Our Thoughts On: Peeing During a Movie  

Do you pee during a movie?

By The Film Team



I drink more peppermint tea than could possibly be FDA-approved and can’t go from the living room to the kitchen without bringing a 40-oz water bottle with me, so I can’t remember the last time I sat through a whole movie without having to get up to pee at some point. Therefore, I have many thoughts on peeing during a movie. My favorite kind is when you’re at a big AMC theater inside of some mall that smells like popcorn and new carpet. Being jolted out of your own dark chamber of emotions into a fluorescent liminal space lined with heavy “choose your own adventure” doors. Walking down the hallway toward the nearest bathroom and hearing the muffled explosions fade into violin music and then into screams feels like touring a laboratory conducting some weird scientific experiments on the human experience.  Makes me feel kind of silly for being affected by something projected onto one little screen while the rest of the world is so unaware.


I will do whatever it takes to not pee during a movie. It's a mix of not wanting to disturb other people and wanting to get the most out of my $15 ticket. Whether that means not drinking for hours before the film or sitting through the last act extremely uncomfortable, I will not miss a minute. I genuinely think films with a runtime over 2.5 hours should have intermissions at theatres, providing viewers a chance to go to the bathroom AND buy more snacks, a win for everyone! The only exception is if I've seen the movie before and know when nothing will happen. For example, Michael’s jaunt around Italy in The Godfather is my intermission—I’m confident I can make it to the bathroom and back without missing a beat.

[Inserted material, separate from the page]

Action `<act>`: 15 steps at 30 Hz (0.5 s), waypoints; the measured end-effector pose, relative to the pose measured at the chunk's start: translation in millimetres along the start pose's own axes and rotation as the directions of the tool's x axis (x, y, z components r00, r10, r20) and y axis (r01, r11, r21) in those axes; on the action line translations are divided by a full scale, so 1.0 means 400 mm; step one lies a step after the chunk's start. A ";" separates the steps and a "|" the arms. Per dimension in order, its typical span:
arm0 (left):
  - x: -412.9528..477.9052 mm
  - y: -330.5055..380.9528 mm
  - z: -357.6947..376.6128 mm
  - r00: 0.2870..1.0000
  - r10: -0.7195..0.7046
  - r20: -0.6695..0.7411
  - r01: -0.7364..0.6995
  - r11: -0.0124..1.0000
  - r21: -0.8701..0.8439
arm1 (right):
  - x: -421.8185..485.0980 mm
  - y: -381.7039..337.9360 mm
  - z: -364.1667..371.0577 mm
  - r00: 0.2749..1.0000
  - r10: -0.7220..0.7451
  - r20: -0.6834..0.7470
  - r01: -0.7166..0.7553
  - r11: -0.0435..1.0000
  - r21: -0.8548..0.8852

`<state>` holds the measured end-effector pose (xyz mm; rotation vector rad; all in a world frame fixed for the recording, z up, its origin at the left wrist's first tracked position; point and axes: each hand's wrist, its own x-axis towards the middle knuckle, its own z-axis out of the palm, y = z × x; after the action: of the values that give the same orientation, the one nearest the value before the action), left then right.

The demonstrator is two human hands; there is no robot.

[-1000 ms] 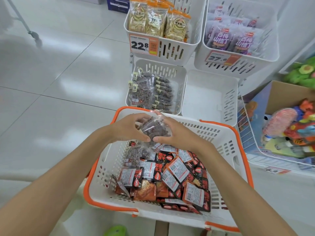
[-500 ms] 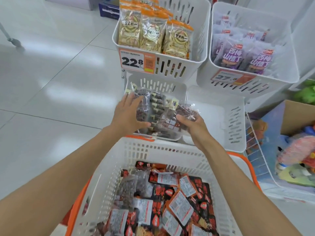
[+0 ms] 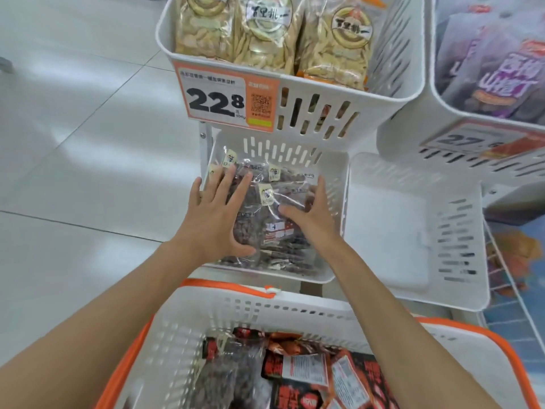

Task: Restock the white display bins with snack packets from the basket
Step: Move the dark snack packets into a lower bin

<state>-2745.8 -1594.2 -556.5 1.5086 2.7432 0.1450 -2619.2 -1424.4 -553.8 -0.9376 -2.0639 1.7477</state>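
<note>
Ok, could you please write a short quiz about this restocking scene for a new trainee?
1. True or false: the lower right bin holds purple packets.
2. The left hand and the right hand both touch the clear packets. In which container? A) the bin with the price tag B) the lower left bin C) the upper right bin
3. What colour is the rim of the basket?
Key: 1 false, no packets show in it; 2 B; 3 orange.
</note>
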 end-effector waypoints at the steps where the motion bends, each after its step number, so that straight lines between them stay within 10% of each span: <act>1: -0.001 0.000 0.000 1.000 0.000 0.000 0.000 1.000 0.001 | -0.002 0.008 -0.007 1.000 -0.002 0.004 0.002 1.000 0.000; 11: -0.003 0.007 -0.006 1.000 -0.005 -0.002 0.005 1.000 0.014 | -0.012 0.004 0.030 0.944 -0.157 -0.291 0.133 0.986 -0.101; 15: -0.002 0.009 -0.006 1.000 -0.002 0.012 0.002 0.999 0.035 | -0.007 0.015 0.043 0.974 -0.130 -0.188 0.087 0.971 -0.223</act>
<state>-2742.7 -1593.2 -553.7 1.5094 2.7519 0.0879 -2625.5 -1439.2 -563.1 -0.9935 -2.1535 1.3365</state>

After listening to this episode of Poog, I’ve come to believe that going to the bathroom alone in the middle of watching a movie (in the theater) is one of the most profound experiences a person can have. You remain part of the group (the audience), but briefly separate yourself as your physical needs take over. While you’re gone, you’re guided by the knowledge that you will return safely to the others. As you walk to the bathroom, it’s like walking in a dream along the psychedelically patterned carpet. Part of your consciousness somehow remains in the story, even as you pass by a giant promo cutout of Adam Sandler and Kevin James for I Now Pronounce You Chuck and Larry (a core movie theater memory for me). As someone who needs to pee near constantly, this is the kind of romanticization I need so I don’t worry that I’m missing the most important part of the movie.